Personal Data Protection Policy
Respect for privacy and the protection of personal data is a factor of trust, a value that is particularly important to Cooptalis Group, which is committed to respect for the fundamental rights and freedoms of each individual.
The present personal data protection policy reflects the commitments implemented by Cooptalis Group and all its employees in the context of its daily activities for a responsible use of personal data.
1) Data Protection Officer (DPO)
In order to preserve the privacy and protection of personal data, Cooptalis Group has appointed a Data Protection Officer (DPO) in December, 2018.
The DPO is a pledge of trust; a contact specialized in the protection of personal data, responsible for ensuring the preservation of privacy and the proper application of rules for the protection of personal data, the privileged contact of the Commission Nationale Informatique et Libertés (CNIL), and all persons concerned by the collection or processing of personal data.
To contact the DPO: write to “DPO Cooptalis Group 992b Avenue de la République 59700 Marcq-en-Baroeul” or by e-mail at [email protected]
The DPO keeps the records of the processing activities of Cooptalis Group company, which is available to the CNIL if necessary.
2) Principles applicable to the protection of personal data
Cooptalis Group provides a solution to its customers to process personal data in compliance with applicable laws and regulations, in particular the European General Data Protection Regulation n°2016/679 of 27th of April 2016.
According to the accountability principle, a personal data accountability policy is implemented in the company and compliance is monitored.

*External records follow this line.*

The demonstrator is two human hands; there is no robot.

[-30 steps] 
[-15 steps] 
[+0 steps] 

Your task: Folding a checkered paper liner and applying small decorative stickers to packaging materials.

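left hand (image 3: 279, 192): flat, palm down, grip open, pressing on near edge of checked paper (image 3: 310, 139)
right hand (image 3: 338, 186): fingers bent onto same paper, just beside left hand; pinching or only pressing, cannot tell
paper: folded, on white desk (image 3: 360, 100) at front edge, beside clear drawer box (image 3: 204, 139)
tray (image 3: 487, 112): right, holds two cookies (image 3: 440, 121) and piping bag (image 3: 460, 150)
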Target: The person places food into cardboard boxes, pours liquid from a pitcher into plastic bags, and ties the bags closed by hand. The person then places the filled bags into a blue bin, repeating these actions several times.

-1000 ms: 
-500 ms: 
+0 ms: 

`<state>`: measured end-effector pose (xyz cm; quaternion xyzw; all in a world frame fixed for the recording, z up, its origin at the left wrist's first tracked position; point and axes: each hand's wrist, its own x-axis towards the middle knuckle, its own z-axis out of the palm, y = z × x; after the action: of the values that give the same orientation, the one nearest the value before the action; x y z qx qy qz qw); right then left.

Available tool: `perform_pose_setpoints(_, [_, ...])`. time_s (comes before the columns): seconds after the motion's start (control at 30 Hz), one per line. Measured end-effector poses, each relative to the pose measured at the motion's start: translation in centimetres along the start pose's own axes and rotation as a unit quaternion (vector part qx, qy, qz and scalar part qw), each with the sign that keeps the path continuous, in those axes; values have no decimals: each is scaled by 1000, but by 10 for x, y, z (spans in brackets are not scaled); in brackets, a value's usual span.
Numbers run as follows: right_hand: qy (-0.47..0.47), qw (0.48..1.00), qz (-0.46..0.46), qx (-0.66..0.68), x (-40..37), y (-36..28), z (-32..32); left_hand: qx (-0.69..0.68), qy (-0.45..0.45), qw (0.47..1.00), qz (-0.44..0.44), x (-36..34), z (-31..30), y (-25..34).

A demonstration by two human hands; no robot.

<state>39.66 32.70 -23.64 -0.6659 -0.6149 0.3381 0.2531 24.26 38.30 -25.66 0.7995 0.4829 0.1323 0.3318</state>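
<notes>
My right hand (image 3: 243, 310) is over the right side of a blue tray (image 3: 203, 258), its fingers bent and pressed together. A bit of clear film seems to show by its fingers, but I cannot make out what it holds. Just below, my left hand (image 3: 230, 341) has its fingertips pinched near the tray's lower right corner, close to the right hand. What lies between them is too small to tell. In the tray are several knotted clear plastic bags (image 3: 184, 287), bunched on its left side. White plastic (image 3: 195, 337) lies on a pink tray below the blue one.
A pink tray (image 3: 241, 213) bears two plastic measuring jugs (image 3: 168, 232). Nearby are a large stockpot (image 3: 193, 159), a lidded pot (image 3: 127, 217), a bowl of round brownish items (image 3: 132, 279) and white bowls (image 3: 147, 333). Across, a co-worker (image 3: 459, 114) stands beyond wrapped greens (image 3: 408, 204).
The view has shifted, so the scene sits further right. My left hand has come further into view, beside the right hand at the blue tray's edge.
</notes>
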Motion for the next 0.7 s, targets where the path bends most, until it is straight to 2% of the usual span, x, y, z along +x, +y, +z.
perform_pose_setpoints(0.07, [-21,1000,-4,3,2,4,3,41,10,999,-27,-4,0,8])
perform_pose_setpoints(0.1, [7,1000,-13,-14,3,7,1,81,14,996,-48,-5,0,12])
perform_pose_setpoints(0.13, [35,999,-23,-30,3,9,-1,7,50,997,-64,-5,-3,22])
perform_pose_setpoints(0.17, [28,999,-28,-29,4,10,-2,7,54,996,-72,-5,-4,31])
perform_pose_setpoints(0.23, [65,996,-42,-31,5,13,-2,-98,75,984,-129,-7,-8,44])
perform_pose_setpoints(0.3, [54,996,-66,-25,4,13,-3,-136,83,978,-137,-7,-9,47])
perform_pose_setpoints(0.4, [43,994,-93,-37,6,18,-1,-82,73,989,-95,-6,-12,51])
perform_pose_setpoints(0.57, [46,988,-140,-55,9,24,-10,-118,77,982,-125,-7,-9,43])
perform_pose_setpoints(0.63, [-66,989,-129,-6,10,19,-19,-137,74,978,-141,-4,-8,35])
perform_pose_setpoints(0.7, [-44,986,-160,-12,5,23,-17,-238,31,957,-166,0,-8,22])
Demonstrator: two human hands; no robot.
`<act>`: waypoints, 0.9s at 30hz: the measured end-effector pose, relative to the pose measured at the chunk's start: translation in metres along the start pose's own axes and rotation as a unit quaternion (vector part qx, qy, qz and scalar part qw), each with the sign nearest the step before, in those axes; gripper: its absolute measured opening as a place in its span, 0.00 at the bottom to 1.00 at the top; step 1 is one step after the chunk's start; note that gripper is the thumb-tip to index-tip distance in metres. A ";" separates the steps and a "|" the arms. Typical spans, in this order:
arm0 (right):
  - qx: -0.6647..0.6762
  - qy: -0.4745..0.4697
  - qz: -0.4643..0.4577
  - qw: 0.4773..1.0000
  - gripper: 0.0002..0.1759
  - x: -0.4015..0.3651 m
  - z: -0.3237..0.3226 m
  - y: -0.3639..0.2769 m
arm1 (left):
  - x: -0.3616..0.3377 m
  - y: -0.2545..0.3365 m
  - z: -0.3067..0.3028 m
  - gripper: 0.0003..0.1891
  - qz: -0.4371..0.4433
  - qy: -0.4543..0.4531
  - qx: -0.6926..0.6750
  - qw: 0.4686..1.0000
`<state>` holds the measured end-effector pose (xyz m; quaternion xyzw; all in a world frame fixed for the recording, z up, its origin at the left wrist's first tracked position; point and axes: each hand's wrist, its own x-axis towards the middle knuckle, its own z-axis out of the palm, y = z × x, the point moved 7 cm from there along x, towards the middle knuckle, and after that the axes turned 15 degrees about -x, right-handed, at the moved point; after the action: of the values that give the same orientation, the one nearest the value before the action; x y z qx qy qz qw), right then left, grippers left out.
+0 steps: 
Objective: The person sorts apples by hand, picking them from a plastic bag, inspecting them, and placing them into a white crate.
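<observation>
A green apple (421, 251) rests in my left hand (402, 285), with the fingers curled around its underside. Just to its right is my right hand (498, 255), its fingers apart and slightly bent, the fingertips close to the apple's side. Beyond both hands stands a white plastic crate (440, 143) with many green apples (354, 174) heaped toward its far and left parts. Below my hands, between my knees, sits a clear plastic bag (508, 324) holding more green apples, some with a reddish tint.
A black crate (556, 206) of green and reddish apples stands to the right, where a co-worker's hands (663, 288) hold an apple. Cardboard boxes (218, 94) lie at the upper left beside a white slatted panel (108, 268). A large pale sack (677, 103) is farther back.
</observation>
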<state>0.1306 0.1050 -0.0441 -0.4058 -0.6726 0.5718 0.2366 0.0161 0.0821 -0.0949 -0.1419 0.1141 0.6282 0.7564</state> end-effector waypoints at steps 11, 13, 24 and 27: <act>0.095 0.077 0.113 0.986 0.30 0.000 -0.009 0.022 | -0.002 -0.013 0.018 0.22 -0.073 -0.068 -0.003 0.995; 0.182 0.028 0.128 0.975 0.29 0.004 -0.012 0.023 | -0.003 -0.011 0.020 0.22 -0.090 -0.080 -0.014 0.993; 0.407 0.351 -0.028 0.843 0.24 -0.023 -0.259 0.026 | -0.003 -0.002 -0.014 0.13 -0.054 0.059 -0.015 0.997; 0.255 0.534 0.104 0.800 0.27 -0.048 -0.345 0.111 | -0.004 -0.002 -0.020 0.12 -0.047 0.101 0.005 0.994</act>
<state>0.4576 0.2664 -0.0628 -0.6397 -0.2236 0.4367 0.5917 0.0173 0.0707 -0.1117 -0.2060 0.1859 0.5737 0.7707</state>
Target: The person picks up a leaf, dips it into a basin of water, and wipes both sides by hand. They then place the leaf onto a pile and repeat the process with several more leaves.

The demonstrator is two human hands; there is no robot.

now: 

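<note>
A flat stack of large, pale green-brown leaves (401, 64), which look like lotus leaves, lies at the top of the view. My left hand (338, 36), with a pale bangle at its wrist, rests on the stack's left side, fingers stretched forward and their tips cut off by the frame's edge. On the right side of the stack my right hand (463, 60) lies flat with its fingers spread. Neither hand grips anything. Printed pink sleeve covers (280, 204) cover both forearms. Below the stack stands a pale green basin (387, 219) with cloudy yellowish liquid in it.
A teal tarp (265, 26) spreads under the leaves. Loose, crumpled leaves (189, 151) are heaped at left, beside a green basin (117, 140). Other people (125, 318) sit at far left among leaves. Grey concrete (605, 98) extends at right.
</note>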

2.1 Specific, explicit and legitimate purpose of the processing operation
Personal data are stored in our solution for specific purposes, brought to the attention of the persons concerned at the time of first contact by our customers. Such data may not be used subsequently in a manner incompatible with those purposes.
These data must be processed lawfully, fairly and transparently by our customers.
Cooptalis Group may collect data relating to racial origin, religious or racial beliefs.
Cooptalis Group does not collect data relating to political, opinions or philosophical beliefs. Similarly, it does not collect genetic or biometric data or data concerning the health, sex life or sexual orientation of the person concerned.
2.2 Proportion and relevance of data collected
The personal data collected are strictly necessary for the purpose for which they are collected. Cooptalis Group strives to minimize the data collected, to keep them accurate and up to date by facilitating the rights of data subjects.
2.3 Limited retention period for personal data
Personal data shall be kept for a limited period which shall not exceed the period necessary for the purposes of collection.
Data retention periods are implemented according to our customers’ needs and vary according to the nature of the data, the purpose of the processing, or legal or regulatory requirements.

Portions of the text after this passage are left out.